The lower level of the Patio was built for Pedro I and includes inscriptions describing Pedro as a "sultan." Various lavish reception rooms are located on the sides of the Patio. In the center is a large, rectangular reflecting pool with sunken gardens on either side. For many years, the courtyard was entirely paved in marble with a fountain in the center. However, historical evidence showed the gardens and the reflecting pool were the original design and this arrangement was restored. However, soon after this restoration, the courtyard was temporarily paved with marble once again at the request of movie director Ridley Scott. Scott used the paved courtyard as the set for the court of the King of Jerusalem in his movie Kingdom of Heaven. The courtyard arrangement was converted once more after the movie's production.
The upper story of the Patio was an addition made by Charles V. The addition was designed by Luis de Vega in the style of the Italian Renaissance although he did include both Renaissance and mudéjar plaster work in the decorations. Construction of the addition began in 1540 and ended in 1572.
The "Baths of Lady María de Padilla" are rainwater tanks beneath the Patio del Crucero. The tanks are named after María de Padilla, the mistress of Pedro the Cruel. Supposedly, Pedro fell for María and had her husband killed. María resisted his advances and poured boiling oil over her face to disfigure herself to stop Pedro's pursuit. She became a nun and moved to a convent afterwards. She is regarded as a symbol of purity in the culture of Seville.

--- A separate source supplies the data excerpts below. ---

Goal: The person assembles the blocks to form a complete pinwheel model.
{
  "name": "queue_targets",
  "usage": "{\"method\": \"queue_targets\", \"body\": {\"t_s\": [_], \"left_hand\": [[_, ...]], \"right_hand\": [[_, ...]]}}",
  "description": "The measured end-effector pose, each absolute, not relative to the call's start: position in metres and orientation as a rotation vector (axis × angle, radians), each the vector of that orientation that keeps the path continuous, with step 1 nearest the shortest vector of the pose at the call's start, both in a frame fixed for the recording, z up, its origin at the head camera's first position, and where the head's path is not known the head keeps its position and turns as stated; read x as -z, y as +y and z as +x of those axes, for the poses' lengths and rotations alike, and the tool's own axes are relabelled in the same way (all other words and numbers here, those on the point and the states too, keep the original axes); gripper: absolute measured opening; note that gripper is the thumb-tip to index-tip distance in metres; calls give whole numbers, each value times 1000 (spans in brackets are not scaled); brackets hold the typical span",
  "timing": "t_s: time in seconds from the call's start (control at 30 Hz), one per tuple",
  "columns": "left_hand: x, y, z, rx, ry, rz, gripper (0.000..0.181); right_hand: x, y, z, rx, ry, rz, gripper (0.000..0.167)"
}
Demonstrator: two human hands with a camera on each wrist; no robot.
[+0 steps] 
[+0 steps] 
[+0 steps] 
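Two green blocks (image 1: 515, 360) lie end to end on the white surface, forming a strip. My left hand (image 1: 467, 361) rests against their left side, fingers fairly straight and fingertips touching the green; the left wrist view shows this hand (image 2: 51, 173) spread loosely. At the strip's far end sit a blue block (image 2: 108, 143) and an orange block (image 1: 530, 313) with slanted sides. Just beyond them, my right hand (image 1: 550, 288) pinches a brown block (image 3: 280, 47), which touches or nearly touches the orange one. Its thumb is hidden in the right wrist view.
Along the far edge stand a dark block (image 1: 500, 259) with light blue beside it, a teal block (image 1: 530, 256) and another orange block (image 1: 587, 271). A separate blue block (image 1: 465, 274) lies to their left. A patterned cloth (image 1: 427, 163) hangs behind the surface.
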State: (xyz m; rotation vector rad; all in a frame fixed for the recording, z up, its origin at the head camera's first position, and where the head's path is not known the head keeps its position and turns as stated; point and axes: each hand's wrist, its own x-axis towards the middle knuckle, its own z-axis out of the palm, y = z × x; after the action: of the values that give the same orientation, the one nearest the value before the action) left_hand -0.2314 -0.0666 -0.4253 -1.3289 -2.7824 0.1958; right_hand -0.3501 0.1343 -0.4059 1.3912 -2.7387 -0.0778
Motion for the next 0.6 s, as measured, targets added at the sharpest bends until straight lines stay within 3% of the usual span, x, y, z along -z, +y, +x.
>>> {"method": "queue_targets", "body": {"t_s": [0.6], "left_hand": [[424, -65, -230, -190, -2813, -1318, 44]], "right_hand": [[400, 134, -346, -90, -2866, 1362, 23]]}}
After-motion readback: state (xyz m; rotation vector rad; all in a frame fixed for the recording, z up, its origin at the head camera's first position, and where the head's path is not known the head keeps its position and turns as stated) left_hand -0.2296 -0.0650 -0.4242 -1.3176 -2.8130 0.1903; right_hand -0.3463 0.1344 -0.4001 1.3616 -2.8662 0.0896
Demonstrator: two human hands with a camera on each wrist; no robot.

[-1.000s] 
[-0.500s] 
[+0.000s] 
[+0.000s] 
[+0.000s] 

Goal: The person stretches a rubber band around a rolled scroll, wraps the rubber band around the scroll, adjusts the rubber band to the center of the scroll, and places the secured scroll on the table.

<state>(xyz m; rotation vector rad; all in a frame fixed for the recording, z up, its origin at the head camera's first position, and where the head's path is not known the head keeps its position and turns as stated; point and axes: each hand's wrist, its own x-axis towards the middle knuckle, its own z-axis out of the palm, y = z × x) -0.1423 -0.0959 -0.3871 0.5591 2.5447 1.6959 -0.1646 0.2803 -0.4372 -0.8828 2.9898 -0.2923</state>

The Casa de Contratación (House of Trade) lies off the Patio de la Monteria. It was built in 1503 by the Catholic Monarchs to regulate and promote trade with the New World. The Casa dealt with trade related legal disputes and gave the royalty a monopoly on trade with the Americas. The Casa also included "Hydrographic Bureau and School of Navigation" for nautical research and study with Amérigo Vespucci as the first director, "pilot major," in 1508. "Casa" includes a chapel where the Colombus met with Ferdinand and Isabella after his second voyage. The chapel has Mudéjar influence and displays the Madonna of the Seafarers, a triptych made in 1535 that depicts the Virgin protecting a group of Native Americans and several other seafaring and New World related scenes.